The problem: Return the number of lines below with "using" in them, and nothing else.

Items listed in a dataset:
━━━━━━━━

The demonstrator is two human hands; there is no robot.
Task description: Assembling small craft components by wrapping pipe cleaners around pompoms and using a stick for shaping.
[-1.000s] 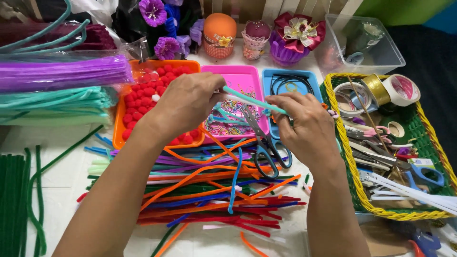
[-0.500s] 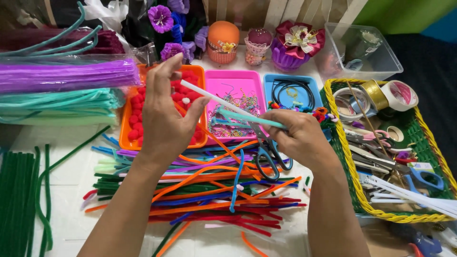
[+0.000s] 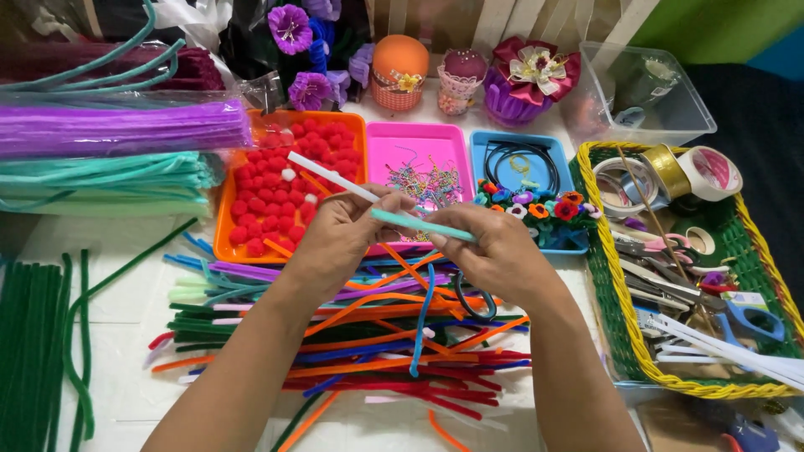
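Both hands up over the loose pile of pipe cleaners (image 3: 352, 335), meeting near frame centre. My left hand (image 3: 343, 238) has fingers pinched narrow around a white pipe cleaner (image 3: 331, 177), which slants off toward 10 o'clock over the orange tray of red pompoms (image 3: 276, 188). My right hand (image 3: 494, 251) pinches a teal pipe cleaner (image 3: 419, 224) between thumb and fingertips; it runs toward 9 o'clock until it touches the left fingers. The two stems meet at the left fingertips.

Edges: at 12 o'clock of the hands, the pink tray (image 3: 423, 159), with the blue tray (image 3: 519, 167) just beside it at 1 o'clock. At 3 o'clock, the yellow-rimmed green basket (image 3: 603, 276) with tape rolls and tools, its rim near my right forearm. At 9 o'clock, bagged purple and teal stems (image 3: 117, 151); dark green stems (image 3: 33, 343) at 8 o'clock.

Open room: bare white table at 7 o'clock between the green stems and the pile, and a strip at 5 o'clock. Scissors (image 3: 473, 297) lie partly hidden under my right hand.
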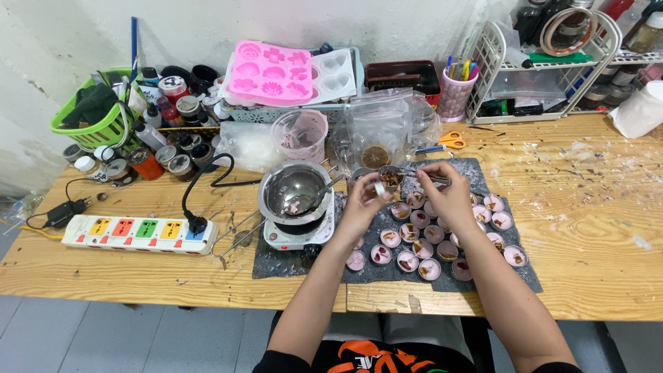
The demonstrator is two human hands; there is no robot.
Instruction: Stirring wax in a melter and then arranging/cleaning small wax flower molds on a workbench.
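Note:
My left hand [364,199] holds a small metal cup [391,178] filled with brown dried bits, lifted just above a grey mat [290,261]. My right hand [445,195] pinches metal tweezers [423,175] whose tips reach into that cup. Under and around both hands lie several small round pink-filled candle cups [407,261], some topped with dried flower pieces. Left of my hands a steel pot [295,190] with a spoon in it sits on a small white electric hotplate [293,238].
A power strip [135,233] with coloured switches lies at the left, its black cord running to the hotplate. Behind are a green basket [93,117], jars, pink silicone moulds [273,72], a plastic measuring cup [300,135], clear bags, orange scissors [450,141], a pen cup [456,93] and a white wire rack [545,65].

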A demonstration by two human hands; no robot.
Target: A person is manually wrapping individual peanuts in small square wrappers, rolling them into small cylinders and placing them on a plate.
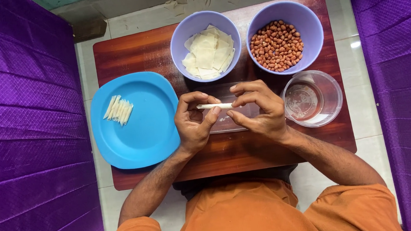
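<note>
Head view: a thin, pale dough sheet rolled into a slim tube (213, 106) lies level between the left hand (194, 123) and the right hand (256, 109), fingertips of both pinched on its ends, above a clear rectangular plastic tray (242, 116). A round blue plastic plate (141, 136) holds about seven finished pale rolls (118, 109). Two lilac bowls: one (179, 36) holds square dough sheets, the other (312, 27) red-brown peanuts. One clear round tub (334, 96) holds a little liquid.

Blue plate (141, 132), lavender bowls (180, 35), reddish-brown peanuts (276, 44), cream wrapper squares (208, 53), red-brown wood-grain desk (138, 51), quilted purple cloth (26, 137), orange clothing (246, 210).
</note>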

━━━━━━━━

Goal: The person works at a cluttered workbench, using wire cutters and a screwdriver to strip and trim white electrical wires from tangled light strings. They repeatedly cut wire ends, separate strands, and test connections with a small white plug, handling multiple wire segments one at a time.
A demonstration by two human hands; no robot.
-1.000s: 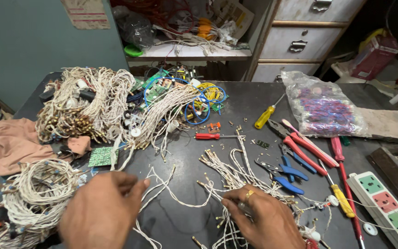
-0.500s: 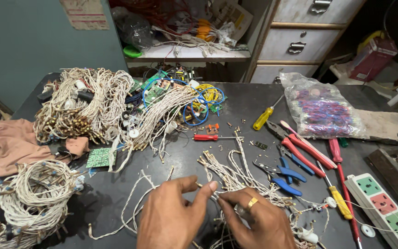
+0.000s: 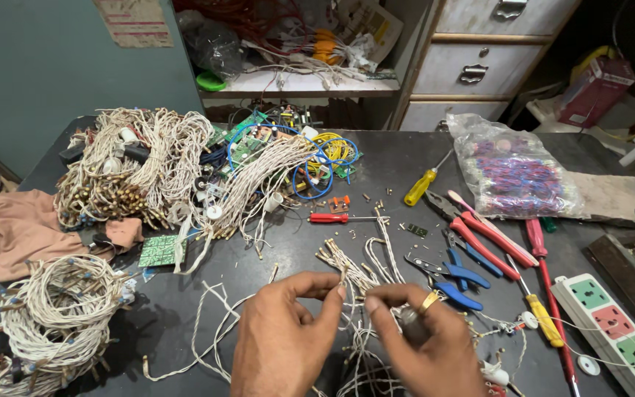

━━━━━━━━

Expected answer: 2